--- What you need to do ---
Every line in the data below from the one containing "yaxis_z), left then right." down to the one containing "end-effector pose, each", both included, must be retyped exactly; no other line is to appear.

================

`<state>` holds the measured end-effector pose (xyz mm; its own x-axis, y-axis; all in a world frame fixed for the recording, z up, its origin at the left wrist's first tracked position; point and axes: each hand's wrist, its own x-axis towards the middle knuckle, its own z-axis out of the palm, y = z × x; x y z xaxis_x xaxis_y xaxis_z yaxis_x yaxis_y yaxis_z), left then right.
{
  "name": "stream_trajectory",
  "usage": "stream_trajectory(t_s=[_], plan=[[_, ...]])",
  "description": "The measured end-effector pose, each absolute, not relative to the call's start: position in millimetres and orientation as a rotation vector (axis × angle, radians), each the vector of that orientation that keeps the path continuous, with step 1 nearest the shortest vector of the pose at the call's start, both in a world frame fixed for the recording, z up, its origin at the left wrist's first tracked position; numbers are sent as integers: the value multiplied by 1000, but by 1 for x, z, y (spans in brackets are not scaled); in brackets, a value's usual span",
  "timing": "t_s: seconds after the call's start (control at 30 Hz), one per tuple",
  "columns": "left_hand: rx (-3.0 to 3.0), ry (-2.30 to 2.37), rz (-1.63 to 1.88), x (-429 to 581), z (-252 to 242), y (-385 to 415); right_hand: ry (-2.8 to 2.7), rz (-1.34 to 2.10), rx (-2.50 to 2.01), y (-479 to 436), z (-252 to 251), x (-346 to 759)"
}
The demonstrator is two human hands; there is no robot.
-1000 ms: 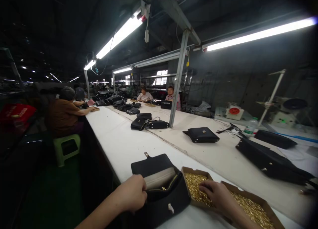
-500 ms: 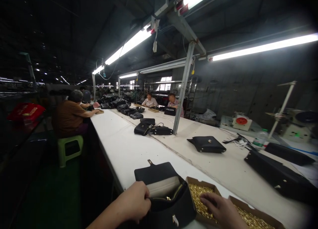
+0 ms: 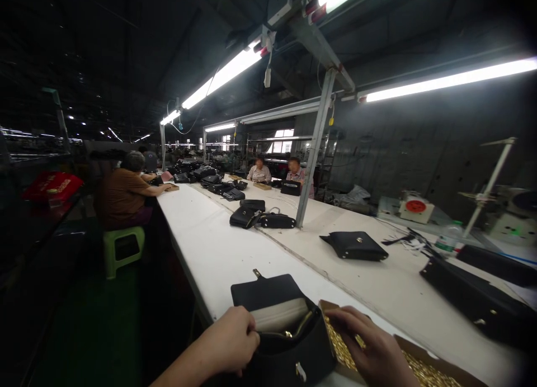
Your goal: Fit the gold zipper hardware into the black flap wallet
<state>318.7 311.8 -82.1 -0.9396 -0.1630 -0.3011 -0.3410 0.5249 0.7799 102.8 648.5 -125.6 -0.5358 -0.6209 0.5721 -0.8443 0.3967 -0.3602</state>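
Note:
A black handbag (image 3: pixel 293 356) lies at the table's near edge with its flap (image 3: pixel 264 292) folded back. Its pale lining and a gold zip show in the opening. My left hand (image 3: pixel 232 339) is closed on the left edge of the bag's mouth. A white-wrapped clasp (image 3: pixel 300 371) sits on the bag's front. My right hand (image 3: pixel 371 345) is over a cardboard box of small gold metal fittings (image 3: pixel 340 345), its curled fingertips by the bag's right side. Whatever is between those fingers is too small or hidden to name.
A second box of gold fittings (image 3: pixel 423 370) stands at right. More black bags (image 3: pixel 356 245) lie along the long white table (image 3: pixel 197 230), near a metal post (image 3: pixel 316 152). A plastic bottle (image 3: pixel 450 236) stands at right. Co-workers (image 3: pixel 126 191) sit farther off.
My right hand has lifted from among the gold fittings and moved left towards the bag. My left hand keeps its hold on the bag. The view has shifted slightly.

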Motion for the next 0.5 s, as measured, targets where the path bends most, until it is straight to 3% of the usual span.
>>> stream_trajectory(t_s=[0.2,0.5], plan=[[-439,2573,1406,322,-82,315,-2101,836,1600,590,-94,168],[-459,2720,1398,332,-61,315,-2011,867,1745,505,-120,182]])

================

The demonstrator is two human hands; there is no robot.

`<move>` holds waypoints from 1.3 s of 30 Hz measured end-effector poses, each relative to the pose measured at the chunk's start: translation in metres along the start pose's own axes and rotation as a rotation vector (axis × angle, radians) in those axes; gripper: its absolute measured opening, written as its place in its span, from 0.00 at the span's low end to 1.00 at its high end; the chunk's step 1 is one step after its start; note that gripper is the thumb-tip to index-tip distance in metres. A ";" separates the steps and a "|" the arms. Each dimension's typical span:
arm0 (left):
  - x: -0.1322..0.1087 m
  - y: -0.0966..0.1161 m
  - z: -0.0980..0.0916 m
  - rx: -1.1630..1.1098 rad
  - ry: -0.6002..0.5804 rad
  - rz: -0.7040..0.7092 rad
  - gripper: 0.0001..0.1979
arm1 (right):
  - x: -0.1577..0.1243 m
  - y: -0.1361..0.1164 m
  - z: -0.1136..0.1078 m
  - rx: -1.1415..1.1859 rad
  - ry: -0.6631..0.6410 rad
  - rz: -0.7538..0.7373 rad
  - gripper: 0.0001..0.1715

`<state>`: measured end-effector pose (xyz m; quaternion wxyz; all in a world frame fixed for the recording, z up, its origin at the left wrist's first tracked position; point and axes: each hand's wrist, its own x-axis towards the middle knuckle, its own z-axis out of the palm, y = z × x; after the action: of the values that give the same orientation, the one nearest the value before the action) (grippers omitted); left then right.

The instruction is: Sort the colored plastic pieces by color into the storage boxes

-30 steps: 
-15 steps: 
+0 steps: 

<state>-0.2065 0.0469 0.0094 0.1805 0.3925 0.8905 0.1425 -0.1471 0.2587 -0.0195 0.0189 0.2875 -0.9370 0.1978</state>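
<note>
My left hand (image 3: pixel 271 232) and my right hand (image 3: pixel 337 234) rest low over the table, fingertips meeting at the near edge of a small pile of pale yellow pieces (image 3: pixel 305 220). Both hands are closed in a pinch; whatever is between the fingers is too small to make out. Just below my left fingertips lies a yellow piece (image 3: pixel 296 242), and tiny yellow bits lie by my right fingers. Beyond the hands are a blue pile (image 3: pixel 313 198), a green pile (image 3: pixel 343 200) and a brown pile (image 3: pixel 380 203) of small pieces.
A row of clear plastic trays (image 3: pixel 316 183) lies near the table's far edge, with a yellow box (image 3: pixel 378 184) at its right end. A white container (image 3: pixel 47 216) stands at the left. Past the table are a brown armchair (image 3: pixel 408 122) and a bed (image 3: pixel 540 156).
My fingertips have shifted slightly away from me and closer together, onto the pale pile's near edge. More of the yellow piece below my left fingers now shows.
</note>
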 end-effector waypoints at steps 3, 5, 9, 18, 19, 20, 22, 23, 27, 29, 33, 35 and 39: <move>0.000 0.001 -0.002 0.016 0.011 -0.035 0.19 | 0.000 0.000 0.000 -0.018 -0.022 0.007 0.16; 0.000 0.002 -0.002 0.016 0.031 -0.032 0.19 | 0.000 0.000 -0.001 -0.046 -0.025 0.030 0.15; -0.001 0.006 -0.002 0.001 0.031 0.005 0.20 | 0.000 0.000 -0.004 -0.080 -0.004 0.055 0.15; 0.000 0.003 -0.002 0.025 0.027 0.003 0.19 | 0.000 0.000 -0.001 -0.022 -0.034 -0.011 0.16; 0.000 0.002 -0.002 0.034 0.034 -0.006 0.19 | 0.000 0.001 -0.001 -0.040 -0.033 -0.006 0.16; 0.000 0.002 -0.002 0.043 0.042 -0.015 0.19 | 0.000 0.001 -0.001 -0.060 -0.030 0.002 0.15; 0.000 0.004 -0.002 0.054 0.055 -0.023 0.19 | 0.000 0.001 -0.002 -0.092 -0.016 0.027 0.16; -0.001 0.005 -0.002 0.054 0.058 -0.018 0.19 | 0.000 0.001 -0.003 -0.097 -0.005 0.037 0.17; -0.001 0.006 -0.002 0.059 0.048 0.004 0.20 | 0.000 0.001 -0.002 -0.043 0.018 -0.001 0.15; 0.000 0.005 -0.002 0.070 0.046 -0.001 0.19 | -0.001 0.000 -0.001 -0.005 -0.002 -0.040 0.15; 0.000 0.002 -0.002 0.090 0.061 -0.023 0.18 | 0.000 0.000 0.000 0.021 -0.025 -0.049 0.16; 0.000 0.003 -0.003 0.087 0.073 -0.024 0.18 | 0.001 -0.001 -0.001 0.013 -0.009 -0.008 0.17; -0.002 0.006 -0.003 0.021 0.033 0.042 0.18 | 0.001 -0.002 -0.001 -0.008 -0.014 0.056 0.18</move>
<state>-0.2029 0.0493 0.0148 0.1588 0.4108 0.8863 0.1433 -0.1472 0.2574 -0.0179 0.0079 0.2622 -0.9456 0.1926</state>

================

--- Result of the exercise ---
`<state>` holds the measured end-effector pose (xyz mm; its own x-axis, y-axis; all in a world frame fixed for the recording, z up, its origin at the left wrist's first tracked position; point and axes: each hand's wrist, its own x-axis towards the middle knuckle, its own z-axis out of the palm, y = z × x; x y z xaxis_x xaxis_y xaxis_z yaxis_x yaxis_y yaxis_z), left then right.
{
  "name": "stream_trajectory",
  "usage": "stream_trajectory(t_s=[_], plan=[[_, ...]])",
  "description": "The measured end-effector pose, each absolute, not relative to the call's start: position in millimetres and orientation as a rotation vector (axis × angle, radians), each the vector of that orientation that keeps the path continuous, with step 1 nearest the shortest vector of the pose at the call's start, both in a world frame fixed for the recording, z up, its origin at the left wrist's first tracked position; numbers are sent as integers: the value multiplied by 1000, but by 1 for x, z, y (spans in brackets are not scaled); in brackets, a value's usual span",

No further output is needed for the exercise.